Rozdział 26
Zareagowałam niemal natychmiastowo. A mianowicie ruszyłam w jego stronę. On nie wygląda na zwykłego szkieleta. Nic tu się nie zgadza... Kim on, na Notch'a jest?
Kiedy byliśmy na przeciwko siebie, Szkielet zamachnął się na mnie. Jednak ja zrobiłam szybki unik, przy tym wyciągając swoją Kosę. Odskoczyłam od niego, osłaniając się bronią. Byłam w tamtym momencie gotowa do ataku.
Czerwonooki ponownie zamachnął się na mnie. Nie minęła chwila, a nasze ostrza zetknęły się, robiąc przy tym głośny hałas. Ostrzem broni zachaczyłam o koniec jego miecza, chcąc go do siebie przyciągnąć, by ten się wywrócił. Pociągnęłam go w swoją stronę, na co Szkielet faktycznie, zachwiał się. Wykorzystałam to, by uciec. Tak, wiem, jestem wielkim tchórzem. Bałam się, że mi coś zrobi.
Dopiero teraz zauważyłam dwie rzeczy. Pierwsza, to jak trudno się biegnie po piasku. Druga - byłam sama, tak nagle wszystkie Ender Man'y zniknęły wraz z Cassy'm. Obejrzałam się za siebie, nie przestając biec. Wróg siedział mi na ogonie, z każdą sekundą był co raz bliżej mnie...
Schowałam swoją Kosę, nerwowo próbując wyjąć ze swojego ekwipunku shulker-box'a. Udało mi się po kilku chwilach, które zaliczały się do tych najdłuższych.

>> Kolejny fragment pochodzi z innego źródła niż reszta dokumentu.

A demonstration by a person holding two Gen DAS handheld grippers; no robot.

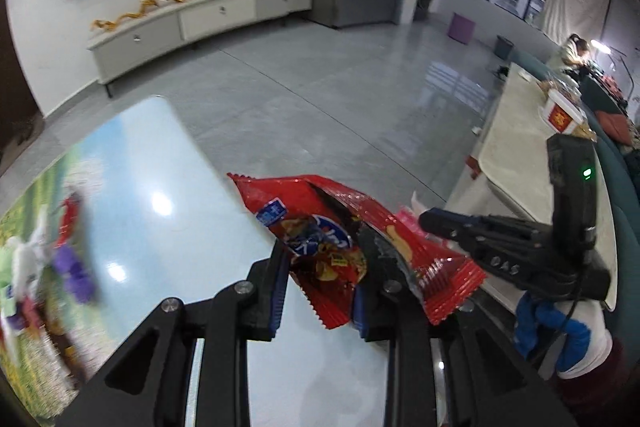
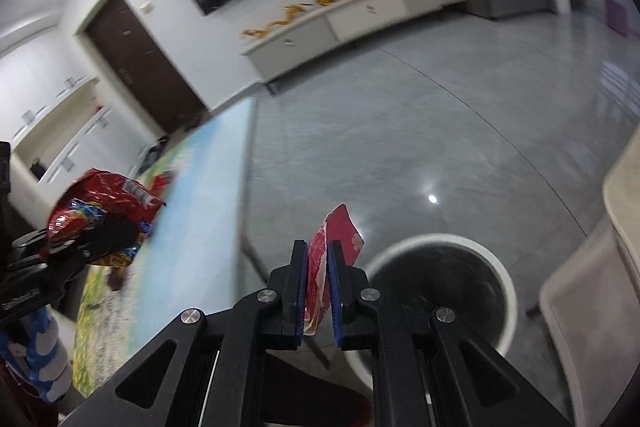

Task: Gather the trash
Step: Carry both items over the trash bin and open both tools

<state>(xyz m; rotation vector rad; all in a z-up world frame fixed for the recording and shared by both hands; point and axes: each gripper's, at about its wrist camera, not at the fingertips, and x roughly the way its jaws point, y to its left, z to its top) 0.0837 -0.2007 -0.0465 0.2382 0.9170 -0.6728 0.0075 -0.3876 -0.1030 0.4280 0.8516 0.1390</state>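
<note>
The left gripper (image 1: 324, 267) clamps a red snack bag (image 1: 320, 227) above the table (image 1: 168, 163). The right gripper (image 2: 318, 267) pinches a small pink wrapper (image 2: 340, 231) just beside the white bin (image 2: 508, 291).

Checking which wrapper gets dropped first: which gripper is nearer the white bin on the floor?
Right. The right gripper, shut on a small pink wrapper, is beside the white bin. The left gripper, holding a red snack bag, is above the table.

A: Any readable text?
B: Little. White box (image 1: 562, 115) on the pale table (image 1: 516, 131) carries a red label, characters illegible. Red snack bag (image 1: 320, 251) print too blurred to read.
</note>
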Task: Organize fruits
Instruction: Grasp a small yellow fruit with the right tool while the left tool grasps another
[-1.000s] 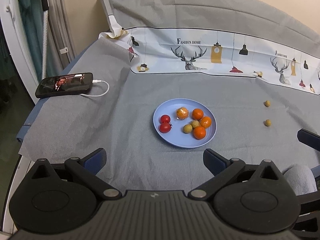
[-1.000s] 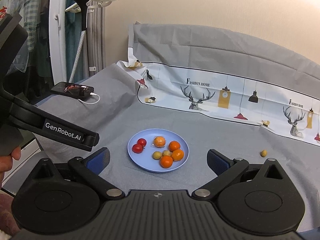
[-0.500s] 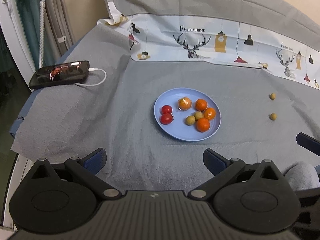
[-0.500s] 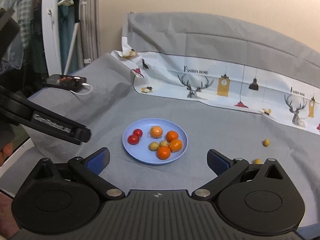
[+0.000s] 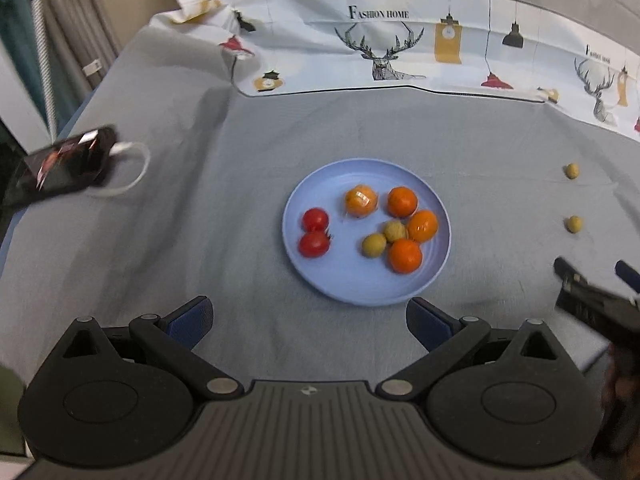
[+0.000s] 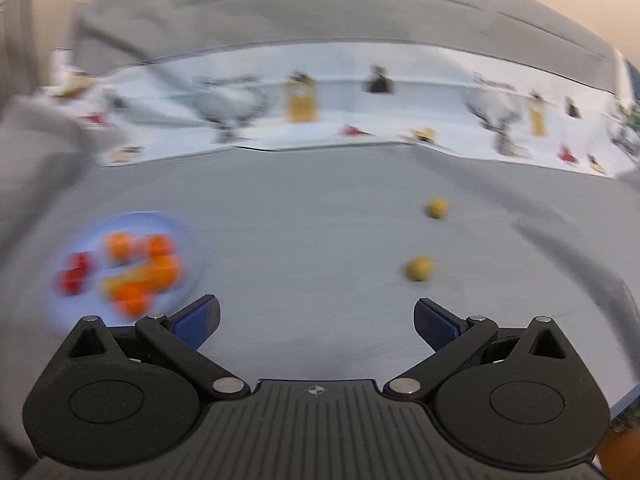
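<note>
Now the right gripper [image 6: 316, 316] has its blue fingers [image 6: 198, 320] spread wide and empty, and its view has swung away from the blue plate [image 6: 176, 228], which has slid to the left edge, toward the nearer loose yellow fruit [image 6: 419, 268] and the farther one [image 6: 437, 208] on the grey cloth [image 6: 304, 216]. That turn suggests those strays are the next pickup. Likewise released and empty, the left gripper [image 5: 309, 318] has drawn closer above the plate's near rim, where oranges [image 5: 405, 255] and tomatoes [image 5: 314, 244] already sit

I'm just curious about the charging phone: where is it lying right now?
In the left wrist view the phone lies at the far left edge of the grey cloth, well left of the blue plate.
</note>
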Demonstrator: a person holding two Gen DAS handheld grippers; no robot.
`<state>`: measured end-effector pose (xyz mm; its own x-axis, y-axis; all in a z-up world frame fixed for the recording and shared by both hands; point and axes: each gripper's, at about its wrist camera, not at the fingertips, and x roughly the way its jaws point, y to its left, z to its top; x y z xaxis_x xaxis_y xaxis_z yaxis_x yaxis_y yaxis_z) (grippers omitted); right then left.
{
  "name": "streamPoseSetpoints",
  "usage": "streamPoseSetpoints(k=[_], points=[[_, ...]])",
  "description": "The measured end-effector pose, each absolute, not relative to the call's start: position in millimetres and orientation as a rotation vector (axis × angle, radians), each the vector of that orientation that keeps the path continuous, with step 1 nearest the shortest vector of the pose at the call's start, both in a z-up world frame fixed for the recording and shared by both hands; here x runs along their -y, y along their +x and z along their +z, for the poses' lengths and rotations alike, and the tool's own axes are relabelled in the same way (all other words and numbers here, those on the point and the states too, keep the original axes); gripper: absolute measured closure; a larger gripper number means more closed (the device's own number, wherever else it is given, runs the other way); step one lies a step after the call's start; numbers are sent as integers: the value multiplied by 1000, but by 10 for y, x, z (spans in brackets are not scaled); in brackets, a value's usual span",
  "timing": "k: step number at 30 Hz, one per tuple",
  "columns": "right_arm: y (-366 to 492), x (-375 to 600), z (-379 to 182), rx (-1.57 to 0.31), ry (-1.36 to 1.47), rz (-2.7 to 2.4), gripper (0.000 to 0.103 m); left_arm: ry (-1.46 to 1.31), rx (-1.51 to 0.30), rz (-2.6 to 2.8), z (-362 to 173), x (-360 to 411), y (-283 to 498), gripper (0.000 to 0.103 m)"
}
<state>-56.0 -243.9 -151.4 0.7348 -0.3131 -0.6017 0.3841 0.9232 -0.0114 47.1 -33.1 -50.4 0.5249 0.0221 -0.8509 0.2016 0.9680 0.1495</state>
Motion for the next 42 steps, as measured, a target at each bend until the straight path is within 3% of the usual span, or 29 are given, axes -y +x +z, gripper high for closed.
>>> streamPoseSetpoints(k=[7, 9, 10, 11, 12, 13, 20, 26, 33, 34, 35, 36, 38, 42], points=[[108, 3338, -2191, -681, 128, -577, 3, 311, -1039, -106, -628, 855, 877, 0], [213, 3484, -2308, -685, 122, -578, 17, 325, -1043, -116, -679, 1037, 985, 0], [231, 3517, -2345, -688, 112, -581, 40, 332, -1041, -125, -705, 1134, 1042, 0], [237, 3549, -2376, -690, 110, -581, 54, 340, -1035, -133, -730, 1249, 1102, 0], [216, 3584, -2384, -674, 133, -558, 60, 349, -1024, -143, -758, 1391, 1173, 0], [193, 3612, -2370, -668, 140, -558, 78, 357, -1014, -156, -786, 1527, 1236, 0], [-59, 4401, -2355, -624, 272, -902, 76, 354, -985, -394, -1196, 3035, 1846, 0], [-285, 4870, -2430, -545, 424, -1060, 76, 365, -1111, -601, -1850, 4346, 2213, 0], [-251, 4869, -2465, -538, 430, -1065, 76, 401, -1148, -551, -2287, 4961, 2369, 1], [-271, 4846, -2454, -537, 430, -1064, 76, 390, -1137, -544, -2292, 4959, 2371, 4], [-283, 4858, -2451, -536, 432, -1064, 76, 375, -1105, -536, -2264, 4940, 2349, 20], [-281, 4866, -2450, -535, 434, -1064, 76, 372, -1076, -553, -2225, 4926, 2327, 43], [-285, 4895, -2442, -531, 439, -1062, 76, 393, -1097, -610, -2187, 4919, 2314, 76], [-305, 4897, -2428, -509, 456, -1046, 76, 375, -1115, -615, -2013, 4720, 2270, 76]])
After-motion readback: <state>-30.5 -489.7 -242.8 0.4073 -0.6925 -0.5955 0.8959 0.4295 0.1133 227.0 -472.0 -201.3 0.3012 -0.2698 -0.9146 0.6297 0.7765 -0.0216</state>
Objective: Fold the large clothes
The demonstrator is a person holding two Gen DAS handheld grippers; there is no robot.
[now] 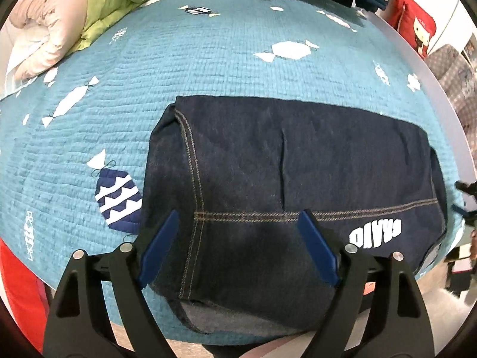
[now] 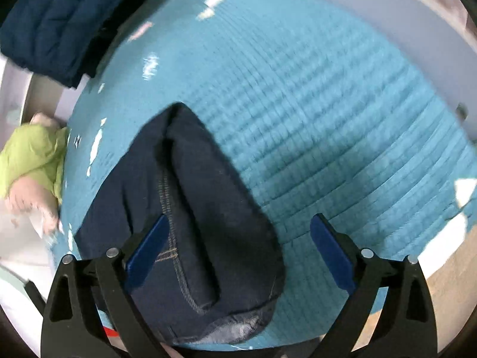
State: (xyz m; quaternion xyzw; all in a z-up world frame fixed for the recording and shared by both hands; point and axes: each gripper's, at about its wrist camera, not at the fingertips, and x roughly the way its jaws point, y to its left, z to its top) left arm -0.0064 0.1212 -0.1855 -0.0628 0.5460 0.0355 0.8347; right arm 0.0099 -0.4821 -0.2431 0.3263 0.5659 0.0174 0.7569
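Folded jeans lie on the quilt at its near edge, long axis running left to right. My left claw hovers wide open over their left end; my right claw, also wide open and empty, at their right end.

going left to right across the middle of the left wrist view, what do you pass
teal quilt → navy zigzag candy patch → folded dark denim garment → white lettering on the denim → pale table edge
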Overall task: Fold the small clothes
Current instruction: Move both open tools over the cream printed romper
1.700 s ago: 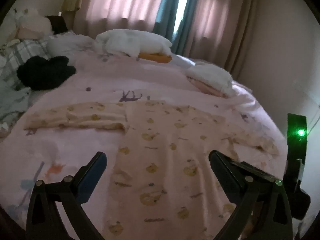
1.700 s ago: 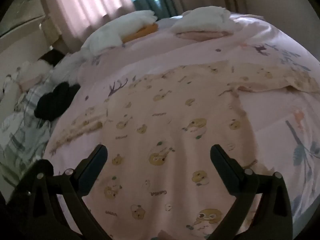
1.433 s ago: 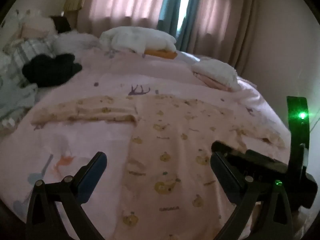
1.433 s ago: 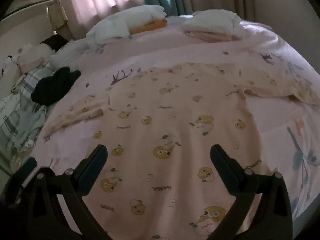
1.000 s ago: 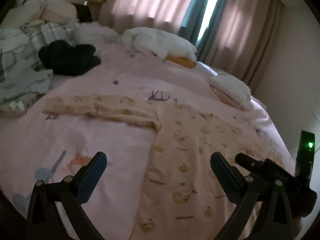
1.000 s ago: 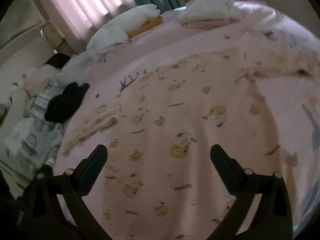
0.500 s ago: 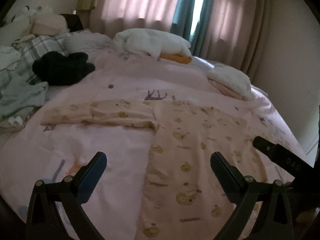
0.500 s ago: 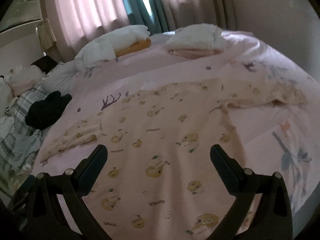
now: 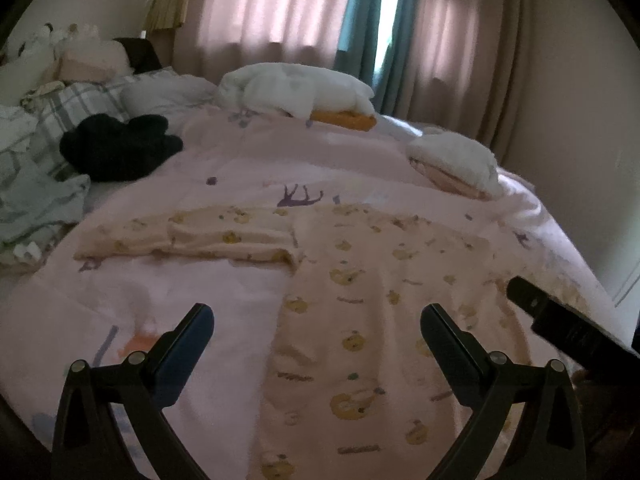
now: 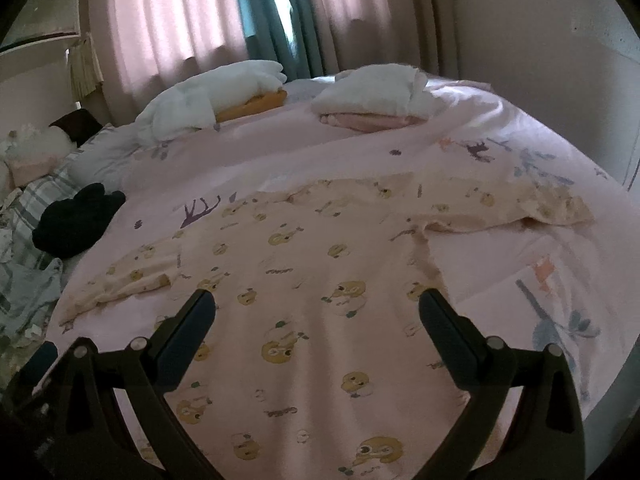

Dwie Ender Perły leżały zakurzone, nietknięte od ponad ośmiu lat. Czym prędzej rozejrzałam się po otoczeniu, zatrzymując się - po drugiej stronie Wyspy znajdowały się Portale. Stałam blisko krawędzi, kilka metrów dzieliło mnie po między nią, a Szkieletem, który również się zatrzymał.
Ponownie ruszył w moją stronę, tym razem leniwym krokiem. Wzięłam dwie Perły do ręki, chowając shulker-box'a. Każda sekunda budowała między nami wielkie napięcie, a przynajmniej dla mnie. Czekałam z niecierpliwością na moment, w którym mogę ostatnie dwa razy się przetelerportować.
I się doczekałam. Kiedy dystans między mną a kościotrupem zmniejszył się do ponad dwóch metrów, ukucnęłam, rzucając za jego osobę ową rzecz. Znajdując się nagle za nim, ponowiłam ucieczkę. Serce waliło mi jak szalone, adrenalina buzowała we mnie. Oczy mnie bolały z wytrzeszczu, który trwał z jakiś dłuższy czas. Mimo to, biegłam dalej.
W pewnym momencie poczułam kościstą dłoń na barku, po chwili nagle upadając z wielkim impetem na piach. Rozprzestrzenił się w około, kiedy byłam przyciśnięta do podłoża przez Szkieleta. Pomimo piachu bardzo dobrze widziałam jego czerwone, świecące się punkciki z oczodołów, spoglądające na mnie z wyższością, oraz wściekłością. Przełknęłam gólę w gardle, która towarzyszyła mi od samego początku. Odchyliłam łeb do tyłu, zaciskając mocniej pięść. Pomimo upadku, nie upuściłam jej. Odchyliłam głowę na bok, przez chwilę starając się nie zwracać uwagi na Wroga.
Portal. Był tak blisko. Kątem oka zauważyłam, jak czerwonooki odsunął się ode mnie. Wziął miecz w obie ręce, robiąc na mnie zamach. To twoja szansa, nie spieprz jej! Pewien głos wykrzykiwał mi to w myślach, kiedy robiłam zamach Perłą.
Niewiele dzieliło mnie od ostrza miecza, kiedy nagle pojawiłam się w innym miejscu. Udało mi się! Gdybym tylko mogła, krzyczałabym to głupie zdanie z radości. Jednak znajdując się za jedną z Wierzyczek z obsydianu, runęłam na podłoże, robiąc przy tym fikołka.
Jęknęłam cicho z bólu, odpuszczając sobie wstawianie. Poprostu położyłam głowę na piachu, a moje ciało zastygło w bezruchu, leżąc na plecach. Zamknęłam oczy, czując jak adrenalina powoli odpływa z mojego ciała. Chiałam choć trochę zaczerpnąć siły i się uspokoić.